◆ Supplied material:
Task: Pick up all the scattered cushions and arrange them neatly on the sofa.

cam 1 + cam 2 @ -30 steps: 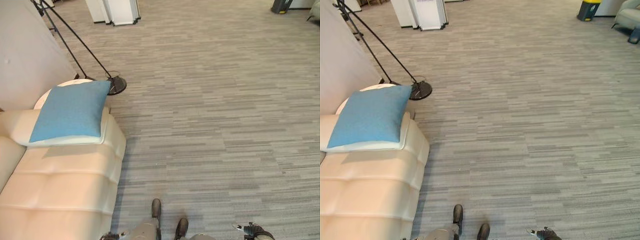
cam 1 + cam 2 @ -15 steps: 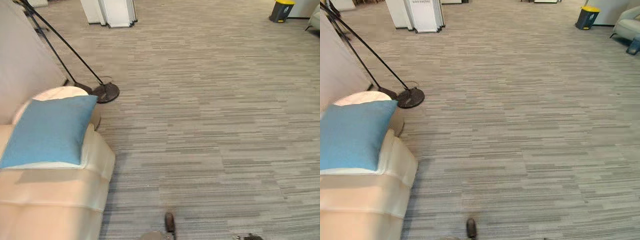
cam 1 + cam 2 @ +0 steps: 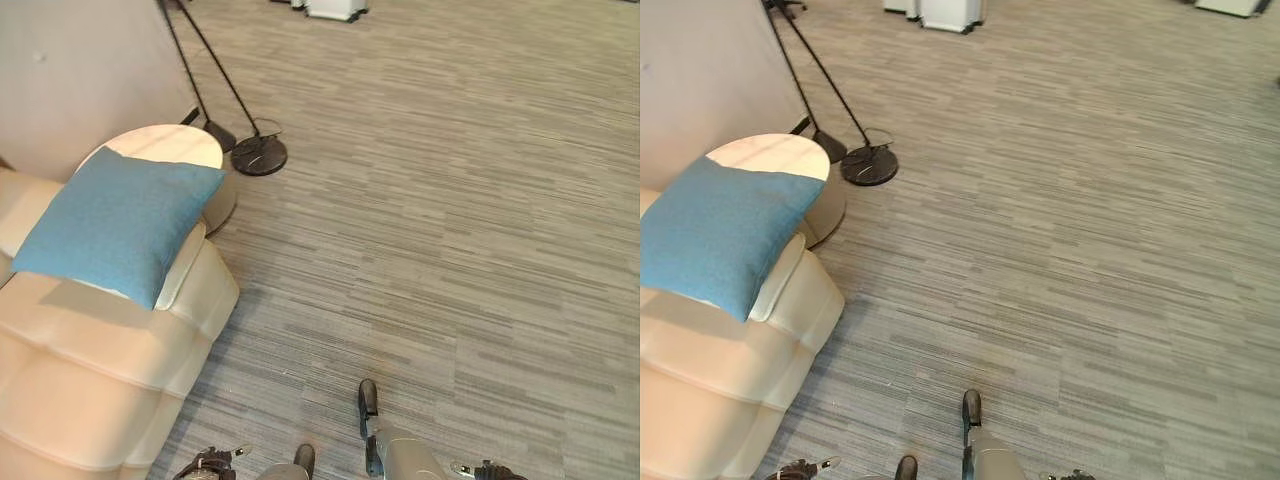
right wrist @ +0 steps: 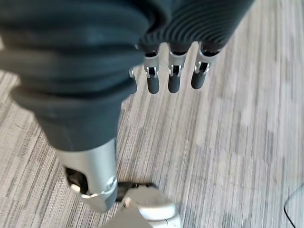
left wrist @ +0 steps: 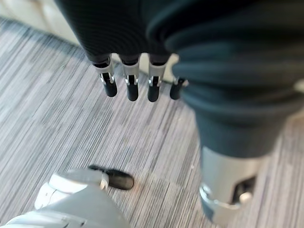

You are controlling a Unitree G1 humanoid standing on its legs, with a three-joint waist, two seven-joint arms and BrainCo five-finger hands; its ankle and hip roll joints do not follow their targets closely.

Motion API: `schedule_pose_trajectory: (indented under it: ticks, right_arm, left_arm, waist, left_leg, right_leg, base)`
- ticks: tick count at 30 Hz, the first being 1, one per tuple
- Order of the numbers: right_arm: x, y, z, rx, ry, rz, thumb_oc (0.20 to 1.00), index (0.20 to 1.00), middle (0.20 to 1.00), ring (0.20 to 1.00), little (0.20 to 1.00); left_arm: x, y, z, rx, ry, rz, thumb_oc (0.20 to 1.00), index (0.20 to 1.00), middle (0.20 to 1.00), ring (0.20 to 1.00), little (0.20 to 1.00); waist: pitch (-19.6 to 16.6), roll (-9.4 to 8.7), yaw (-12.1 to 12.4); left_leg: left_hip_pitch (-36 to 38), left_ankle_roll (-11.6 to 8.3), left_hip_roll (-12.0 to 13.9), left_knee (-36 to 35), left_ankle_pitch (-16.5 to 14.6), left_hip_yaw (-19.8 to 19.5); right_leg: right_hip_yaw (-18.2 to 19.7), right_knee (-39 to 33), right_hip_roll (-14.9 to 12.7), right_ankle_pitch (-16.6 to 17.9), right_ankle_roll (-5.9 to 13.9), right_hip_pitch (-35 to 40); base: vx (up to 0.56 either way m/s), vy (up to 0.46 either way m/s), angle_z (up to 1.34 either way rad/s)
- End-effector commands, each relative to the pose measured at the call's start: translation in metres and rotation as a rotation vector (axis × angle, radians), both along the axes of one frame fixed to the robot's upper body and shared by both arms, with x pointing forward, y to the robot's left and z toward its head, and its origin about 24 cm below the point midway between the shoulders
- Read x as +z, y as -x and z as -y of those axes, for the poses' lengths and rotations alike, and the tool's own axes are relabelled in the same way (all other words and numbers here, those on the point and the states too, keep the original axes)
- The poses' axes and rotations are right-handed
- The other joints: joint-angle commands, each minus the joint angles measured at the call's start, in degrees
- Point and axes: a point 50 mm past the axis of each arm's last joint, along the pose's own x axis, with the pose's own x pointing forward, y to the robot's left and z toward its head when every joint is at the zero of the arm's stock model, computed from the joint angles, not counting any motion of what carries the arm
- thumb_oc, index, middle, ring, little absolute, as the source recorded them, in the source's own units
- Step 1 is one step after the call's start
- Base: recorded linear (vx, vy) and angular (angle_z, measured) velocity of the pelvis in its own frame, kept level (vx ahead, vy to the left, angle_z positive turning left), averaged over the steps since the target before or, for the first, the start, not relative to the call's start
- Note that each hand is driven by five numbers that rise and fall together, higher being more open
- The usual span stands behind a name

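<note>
— Swung round, hasn't it? The head's turned back toward the sofa since a moment ago, so more of the seat shows and the far end of the room has slipped out of sight. Nothing on the floor itself has shifted.

— Where's the cushion?

— The blue cushion lies on the cream sofa's arm, tilted, one corner hanging over toward the round side table just beside it. The lamp base sits on the carpet near that table, its thin black poles leaning up toward the wall.

— And the hands?

— Both hang low at the robot's sides, well apart from the sofa. The left hand points down at the carpet, fingers straight and relaxed, holding nothing. The right hand is the same: fingers straight, loose, nothing in them.

— Any cushion on the floor?

— From where I stand, just striped grey carpet and a white cabinet at the far edge.
</note>
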Motion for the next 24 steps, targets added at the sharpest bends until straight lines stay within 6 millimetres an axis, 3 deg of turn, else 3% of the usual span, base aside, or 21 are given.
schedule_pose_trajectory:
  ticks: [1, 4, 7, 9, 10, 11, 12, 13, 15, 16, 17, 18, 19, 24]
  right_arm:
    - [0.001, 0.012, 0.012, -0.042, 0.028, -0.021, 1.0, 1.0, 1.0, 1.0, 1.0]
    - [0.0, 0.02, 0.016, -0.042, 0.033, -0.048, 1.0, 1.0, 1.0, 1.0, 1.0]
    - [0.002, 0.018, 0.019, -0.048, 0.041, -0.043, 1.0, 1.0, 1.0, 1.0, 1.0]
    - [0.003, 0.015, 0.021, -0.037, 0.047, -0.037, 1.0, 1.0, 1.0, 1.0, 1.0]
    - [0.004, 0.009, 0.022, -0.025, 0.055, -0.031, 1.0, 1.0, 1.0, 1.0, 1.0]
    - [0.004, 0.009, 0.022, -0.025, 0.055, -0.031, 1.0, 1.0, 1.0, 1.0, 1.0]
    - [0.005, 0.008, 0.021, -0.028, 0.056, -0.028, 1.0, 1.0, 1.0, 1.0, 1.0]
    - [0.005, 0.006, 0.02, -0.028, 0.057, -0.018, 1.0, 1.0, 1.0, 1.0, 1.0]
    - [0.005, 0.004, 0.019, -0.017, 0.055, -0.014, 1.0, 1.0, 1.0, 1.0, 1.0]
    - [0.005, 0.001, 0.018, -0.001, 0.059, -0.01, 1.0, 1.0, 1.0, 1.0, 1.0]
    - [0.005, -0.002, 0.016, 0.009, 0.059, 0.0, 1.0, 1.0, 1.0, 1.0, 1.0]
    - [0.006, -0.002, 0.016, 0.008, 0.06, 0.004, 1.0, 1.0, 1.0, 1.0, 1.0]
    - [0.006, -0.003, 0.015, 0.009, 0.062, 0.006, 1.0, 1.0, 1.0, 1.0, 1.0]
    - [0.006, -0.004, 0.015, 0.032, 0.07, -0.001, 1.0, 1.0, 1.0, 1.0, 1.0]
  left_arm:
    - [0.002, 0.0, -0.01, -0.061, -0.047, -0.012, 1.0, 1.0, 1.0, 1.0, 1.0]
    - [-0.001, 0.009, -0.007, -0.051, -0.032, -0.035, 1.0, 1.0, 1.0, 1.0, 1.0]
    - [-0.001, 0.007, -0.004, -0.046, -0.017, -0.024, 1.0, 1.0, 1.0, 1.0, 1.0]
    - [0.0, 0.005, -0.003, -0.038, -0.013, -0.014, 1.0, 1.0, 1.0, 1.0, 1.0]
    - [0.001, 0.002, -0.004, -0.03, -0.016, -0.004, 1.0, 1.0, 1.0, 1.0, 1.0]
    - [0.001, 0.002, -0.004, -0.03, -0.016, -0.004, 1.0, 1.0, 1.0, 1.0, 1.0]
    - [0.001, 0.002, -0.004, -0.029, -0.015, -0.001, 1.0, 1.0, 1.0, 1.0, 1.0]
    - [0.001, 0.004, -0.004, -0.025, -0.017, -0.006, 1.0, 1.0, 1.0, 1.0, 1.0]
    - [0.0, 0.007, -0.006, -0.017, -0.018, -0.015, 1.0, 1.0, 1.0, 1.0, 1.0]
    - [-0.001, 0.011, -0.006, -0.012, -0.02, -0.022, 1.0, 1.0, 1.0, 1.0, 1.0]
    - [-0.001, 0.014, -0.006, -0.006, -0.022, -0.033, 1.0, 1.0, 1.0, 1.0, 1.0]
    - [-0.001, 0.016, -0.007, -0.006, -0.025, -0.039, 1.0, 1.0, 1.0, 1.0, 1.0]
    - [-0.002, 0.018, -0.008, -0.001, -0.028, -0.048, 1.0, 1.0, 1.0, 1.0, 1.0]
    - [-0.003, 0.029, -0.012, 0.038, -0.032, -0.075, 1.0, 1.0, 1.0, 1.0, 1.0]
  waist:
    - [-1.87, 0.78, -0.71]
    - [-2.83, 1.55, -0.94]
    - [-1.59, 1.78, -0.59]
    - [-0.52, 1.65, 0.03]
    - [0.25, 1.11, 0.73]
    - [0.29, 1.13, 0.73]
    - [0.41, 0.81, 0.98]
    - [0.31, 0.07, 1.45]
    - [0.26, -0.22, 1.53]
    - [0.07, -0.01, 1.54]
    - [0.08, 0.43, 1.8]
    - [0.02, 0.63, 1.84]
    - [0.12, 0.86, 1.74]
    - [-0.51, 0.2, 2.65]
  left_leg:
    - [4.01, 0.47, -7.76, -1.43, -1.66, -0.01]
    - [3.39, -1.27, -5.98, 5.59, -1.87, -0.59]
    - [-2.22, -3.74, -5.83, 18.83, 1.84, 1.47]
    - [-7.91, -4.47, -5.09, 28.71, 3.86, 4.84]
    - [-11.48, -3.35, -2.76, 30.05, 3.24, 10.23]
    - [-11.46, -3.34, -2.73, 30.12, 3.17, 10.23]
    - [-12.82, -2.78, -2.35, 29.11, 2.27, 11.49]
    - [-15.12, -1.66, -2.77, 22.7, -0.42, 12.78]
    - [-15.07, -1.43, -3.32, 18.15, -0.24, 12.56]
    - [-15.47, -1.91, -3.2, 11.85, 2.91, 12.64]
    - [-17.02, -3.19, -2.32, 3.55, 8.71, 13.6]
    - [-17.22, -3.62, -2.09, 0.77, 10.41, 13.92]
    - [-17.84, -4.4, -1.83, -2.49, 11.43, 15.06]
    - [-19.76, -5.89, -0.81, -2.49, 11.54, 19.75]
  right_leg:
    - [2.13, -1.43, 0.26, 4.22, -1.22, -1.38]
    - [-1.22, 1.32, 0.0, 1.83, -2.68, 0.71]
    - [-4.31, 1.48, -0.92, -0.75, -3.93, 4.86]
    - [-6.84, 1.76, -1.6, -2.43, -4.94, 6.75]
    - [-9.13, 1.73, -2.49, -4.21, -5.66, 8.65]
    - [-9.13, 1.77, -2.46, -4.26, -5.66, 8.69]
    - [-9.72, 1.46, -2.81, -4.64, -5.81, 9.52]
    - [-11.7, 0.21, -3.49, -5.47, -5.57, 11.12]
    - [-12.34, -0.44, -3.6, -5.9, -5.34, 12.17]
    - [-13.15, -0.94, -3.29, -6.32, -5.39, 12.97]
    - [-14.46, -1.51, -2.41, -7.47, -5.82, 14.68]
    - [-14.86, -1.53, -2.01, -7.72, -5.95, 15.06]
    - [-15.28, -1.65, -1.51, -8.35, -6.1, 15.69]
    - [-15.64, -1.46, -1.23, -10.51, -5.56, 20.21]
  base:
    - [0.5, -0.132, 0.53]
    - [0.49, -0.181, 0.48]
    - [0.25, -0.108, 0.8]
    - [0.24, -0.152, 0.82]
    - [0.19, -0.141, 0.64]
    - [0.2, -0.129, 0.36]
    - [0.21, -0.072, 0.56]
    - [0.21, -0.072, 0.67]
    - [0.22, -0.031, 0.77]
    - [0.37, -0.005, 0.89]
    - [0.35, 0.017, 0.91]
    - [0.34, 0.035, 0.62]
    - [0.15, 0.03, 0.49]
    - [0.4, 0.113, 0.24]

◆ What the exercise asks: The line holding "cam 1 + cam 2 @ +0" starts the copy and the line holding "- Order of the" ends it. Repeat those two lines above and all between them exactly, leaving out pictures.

◆ Answer below:
cam 1 + cam 2 @ +0 steps: 
right wrist @ +0 steps: 
left wrist @ +0 steps: 

You are controlling a Unitree G1 humanoid standing on its legs, with a three-joint waist, two seven-joint arms and BrainCo five-finger hands; its ankle and hip roll joints do not follow their targets closely.

Motion API: `schedule_pose_trajectory: (indented under it: ticks, right_arm, left_arm, waist, left_leg, right_leg, base)`
- ticks: tick count at 30 Hz, the first being 1, one per tuple
- Order of the numbers: right_arm: x, y, z, rx, ry, rz, thumb_oc (0.20 to 1.00), index (0.20 to 1.00), middle (0.20 to 1.00), ring (0.20 to 1.00), little (0.20 to 1.00); left_arm: x, y, z, rx, ry, rz, thumb_oc (0.20 to 1.00), index (0.20 to 1.00), middle (0.20 to 1.00), ring (0.20 to 1.00), little (0.20 to 1.00); waist: pitch (-19.6 to 16.6), roll (-9.4 to 8.7), yaw (-12.1 to 12.4); left_leg: left_hip_pitch (-36 to 38), left_ankle_roll (-11.6 to 8.3), left_hip_roll (-12.0 to 13.9), left_knee (-36 to 35), left_ankle_pitch (-16.5 to 14.6), left_hip_yaw (-19.8 to 19.5); right_leg: right_hip_yaw (-18.2 to 19.7), right_knee (-39 to 33), right_hip_roll (-14.9 to 12.7), right_ankle_pitch (-16.6 to 17.9), right_ankle_roll (-5.9 to 13.9), right_hip_pitch (-35 to 40); base: vx (up to 0.56 either way m/s), vy (up to 0.46 either way m/s), angle_z (up to 1.34 either way rad/s)

There is nothing more to the answer.